Sunday, October 29, 2006

Currency Schmurrency

Last night, I was looking at my electronic flight log spreadsheet. One of the things that stood out was that I had 66 approaches in the last 60 days. 66 reminded me of 14CFR61.157 which basically states: For instrument flight, you must have in the last 6 months, 6 instrument approaches, holding procedures, intercepting and tracking through the use of navigation equipment.

Today, I sat in the Seneca FTD ready to do some approaches. Basically, I limped through them. The mistakes I did make were corrected, yet shouldn't have been made in the first place. On one approach, I put the main VOR in as the cross radial backup and the secondary as the primary. Even though I caught it quickly, it put me behind the approach and all that does is create stress. Careless mistake.

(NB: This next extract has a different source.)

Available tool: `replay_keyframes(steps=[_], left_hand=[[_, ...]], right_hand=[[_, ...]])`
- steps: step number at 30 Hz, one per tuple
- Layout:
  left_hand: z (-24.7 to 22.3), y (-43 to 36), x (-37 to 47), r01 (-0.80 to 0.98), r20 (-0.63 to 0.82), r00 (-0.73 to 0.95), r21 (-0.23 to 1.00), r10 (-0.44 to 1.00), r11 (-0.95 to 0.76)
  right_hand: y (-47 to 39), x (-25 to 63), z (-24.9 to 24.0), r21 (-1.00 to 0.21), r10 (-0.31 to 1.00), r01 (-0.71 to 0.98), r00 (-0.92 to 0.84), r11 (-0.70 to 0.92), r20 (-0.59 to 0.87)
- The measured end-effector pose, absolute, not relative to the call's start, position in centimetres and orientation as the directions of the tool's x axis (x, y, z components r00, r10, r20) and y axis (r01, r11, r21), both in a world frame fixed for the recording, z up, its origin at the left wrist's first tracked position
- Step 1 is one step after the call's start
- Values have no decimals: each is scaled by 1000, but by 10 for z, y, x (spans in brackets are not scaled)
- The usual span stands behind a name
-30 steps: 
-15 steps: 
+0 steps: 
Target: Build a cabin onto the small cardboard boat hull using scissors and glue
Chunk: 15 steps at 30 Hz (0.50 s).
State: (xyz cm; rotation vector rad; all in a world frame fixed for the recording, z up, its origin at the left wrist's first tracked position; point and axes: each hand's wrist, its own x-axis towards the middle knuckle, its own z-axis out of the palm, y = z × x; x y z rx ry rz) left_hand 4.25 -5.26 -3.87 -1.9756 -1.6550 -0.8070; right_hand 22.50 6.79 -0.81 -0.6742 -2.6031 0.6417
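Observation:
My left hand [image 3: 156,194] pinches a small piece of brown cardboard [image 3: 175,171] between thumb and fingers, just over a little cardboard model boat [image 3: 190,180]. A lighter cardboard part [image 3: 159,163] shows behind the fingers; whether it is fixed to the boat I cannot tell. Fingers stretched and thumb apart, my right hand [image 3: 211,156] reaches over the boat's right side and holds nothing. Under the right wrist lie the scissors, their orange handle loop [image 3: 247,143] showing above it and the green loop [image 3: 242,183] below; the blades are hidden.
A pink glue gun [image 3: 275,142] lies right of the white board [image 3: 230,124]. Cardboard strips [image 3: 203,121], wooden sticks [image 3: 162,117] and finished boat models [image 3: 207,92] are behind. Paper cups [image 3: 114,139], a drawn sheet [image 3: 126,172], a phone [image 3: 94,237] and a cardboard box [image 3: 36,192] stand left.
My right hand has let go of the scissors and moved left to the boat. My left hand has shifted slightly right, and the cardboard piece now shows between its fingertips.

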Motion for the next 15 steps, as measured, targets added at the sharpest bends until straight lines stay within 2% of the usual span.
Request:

On an ILS approach, I failed to change the button from a previous GPS approach to CDI. I caught it after noticing the glide slope flag was on. I wondered if the instructor disabled the glide slope. Did he want me to change to a non-precision localizer only approach? NOPE. Press the damn CDI button on the Garmin, doofus. All the distraction caused me to blow through the localizer, so I had to turn back to intercept. All was good well before the final approach fix, but again, it shouldn't have happened.

I also made a few careless mistakes with holds, too. I basically had my *ss handed to me. It's amazing how quickly instrument proficiency dissipates. The scary part is that, technically, I'm instrument current. Would I embark on a trip into IMC right now? Not a chance. Over the next few weeks, I will regain my instrument proficiency...and confidence.

Are the requirements of 91.157 really enough for a casual private pilot with instrument rating to be safe? I'm not asking a rhetorical question. I really do wonder. Would or should a private pilot with just 91.157 minimums forge into IMC?

Is there anyone out there with an opinion? (Now that's a rhetorical question)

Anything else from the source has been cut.